Wahl im Kolumbien: Anden-Trump mit Hitler-Drall

Seite 2: Deutsche Bundestagsabgeordnete besorgt

Amerika21.de verweist auf einen öffentlich gewordenen Audiomitschnitt in dem ein Anwalt, der Hernández in einem anderen Fall vertritt, den zuständigen Richter unter Druck setzt, damit dieser die Anhörung auf einen Zeitpunkt nach den Wahlen verschieben. So solle "ein Skandal" gegen den Politiker vermieden werden:

Der Kläger ist ein 81-Jähriger, der im Sterben liegt und keine Rente bekam, weil Hernández als Arbeitgeber den Beitragsanteil vom rentenversicherungspflichtigen Arbeitsentgelt nicht bezahlt hatte. Da der Richter die Anhörung nicht verschob, haben der Anwalt und "andere Personen" ihm damit gedroht, die Justizorgane zu nutzen, um ihn zu so zu verfolgen, dass er "ein unruhiges Leben" führen würde.

Solche Töne lassen – abgesehen von den intellektuellen und historiografischen Defiziten Hernández' – Schlimmes für Kolumbien erwarten, sollte sich der 77-Jährige bei der Stichwahl am heutigen Sonntag durchsetzen.

"Die Stimmung vor Ort war schon bei der ersten Runde der Präsidentschaftswahl angespannt.
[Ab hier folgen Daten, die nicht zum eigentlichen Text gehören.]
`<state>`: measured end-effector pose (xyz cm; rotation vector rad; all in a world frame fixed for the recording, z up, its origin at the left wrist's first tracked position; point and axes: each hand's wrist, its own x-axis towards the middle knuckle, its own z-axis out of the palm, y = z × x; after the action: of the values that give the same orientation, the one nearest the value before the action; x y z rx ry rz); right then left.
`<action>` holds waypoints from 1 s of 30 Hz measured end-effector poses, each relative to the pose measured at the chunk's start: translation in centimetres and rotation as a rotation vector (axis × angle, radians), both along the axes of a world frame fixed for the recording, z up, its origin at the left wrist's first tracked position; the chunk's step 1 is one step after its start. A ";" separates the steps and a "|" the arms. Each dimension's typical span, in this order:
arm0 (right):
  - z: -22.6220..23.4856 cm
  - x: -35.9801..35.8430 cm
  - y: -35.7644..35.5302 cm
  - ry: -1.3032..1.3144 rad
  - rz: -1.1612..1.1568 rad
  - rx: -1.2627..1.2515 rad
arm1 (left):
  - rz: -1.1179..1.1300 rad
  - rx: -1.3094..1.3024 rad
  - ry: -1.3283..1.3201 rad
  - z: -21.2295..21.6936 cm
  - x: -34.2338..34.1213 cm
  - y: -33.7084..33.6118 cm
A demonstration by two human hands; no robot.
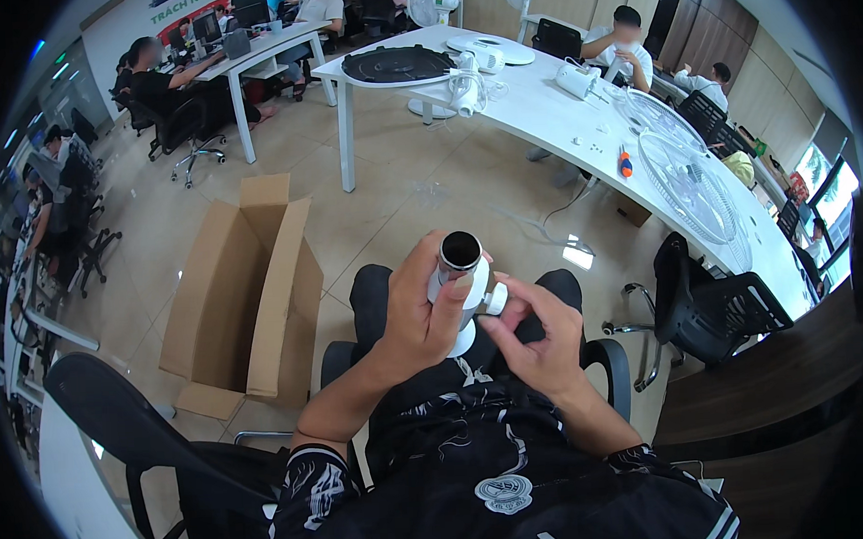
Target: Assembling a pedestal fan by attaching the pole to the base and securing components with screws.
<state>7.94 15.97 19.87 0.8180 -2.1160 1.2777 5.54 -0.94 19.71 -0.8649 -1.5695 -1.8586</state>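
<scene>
Over my lap, my left hand [420,308] is wrapped round a white fan stand pole [460,253], whose open metal tube end points up toward me. A white knob [496,299] sticks out of the pole's right side. The thumb and fingers of my right hand [540,334] are pinched at this knob. Below my hands a white round part of the pole [462,341] shows between my legs; its lower end is hidden.
An open cardboard box [285,303] stands on the floor at left. On the long white table [540,99] ahead lie fan grilles [690,184], a black round base [398,64], a fan motor [577,78] and a screwdriver [626,164]. Office chairs [704,303] stand around; people sit beyond.
</scene>
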 end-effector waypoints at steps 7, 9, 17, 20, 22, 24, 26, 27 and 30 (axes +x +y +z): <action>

Viele meiner Gesprächspartner:innen waren sich unsicher, wie sich Polizei und Armee verhalten, sollte der linksgerichtete Kandidat Gustavo Petro in der ersten Runde die absolute Mehrheit erreichen; ob diese Kräfte das Wahlergebnis dann anerkennen", sagte gegenüber Telepolis der SPD-Abgeordnete Manuel Gava, der die erste Wahlrunde beobachtete:

Rodolfo Hernández kommt mir etwas vor wie ein kolumbianischer Silvio Berlusconi. Denn der wurde in Italien auch lange belächelt und nicht ernstgenommen mit seinen wirren Einlassungen und der Rhetorik gegen das Establishment.",,"Ich glaube, dass es Petro in der Stichwahl ganz, ganz schwer haben wird, weil sich viele andere Parteien und politischen Kräfte hinter Hernández versammeln. Seine Chance besteht darin, dass er junge Leute, Frauen, Indigene und andere hinter sich versammelt.

Als "historisch" bezeichnete der Linken-Bundestagsabgeordnete Andrej Hunko den Sieg von Petro in der ersten Runde der Präsidentschaftswahlen: "Der Wahlsieg von Gustavo Petro und seiner Kandidatin für die Vizepräsidentschaft, Francia Marquez, in der ersten Runde ist historisch.

Gleichwohl setzt die gesamte kolumbianische Elite nun auf den Senkrechtstarter und Anden-Trump Rodolfo Hernandez, der auch massiv von den Medien gepusht wird und das weit verbreitete Bedürfnis nach einem 'Wandel' anspricht", so Hunko auf Telepolis-Anfrage.

Er habe mit vor Ort mehreren Arbeitern gesprochen, die Hernandez gewählt haben, weil sie sich von ihm den Kampf gegen die korrupte Elite versprechen. "Die Frage ist, ob sie es noch tun werden, wenn genau diese Elite auf Hernandez setzt, um einen linken Wahlsieg zu verhindern", so Hunko weiter. Der Ausgang der Stichwahl sei "völlig offen".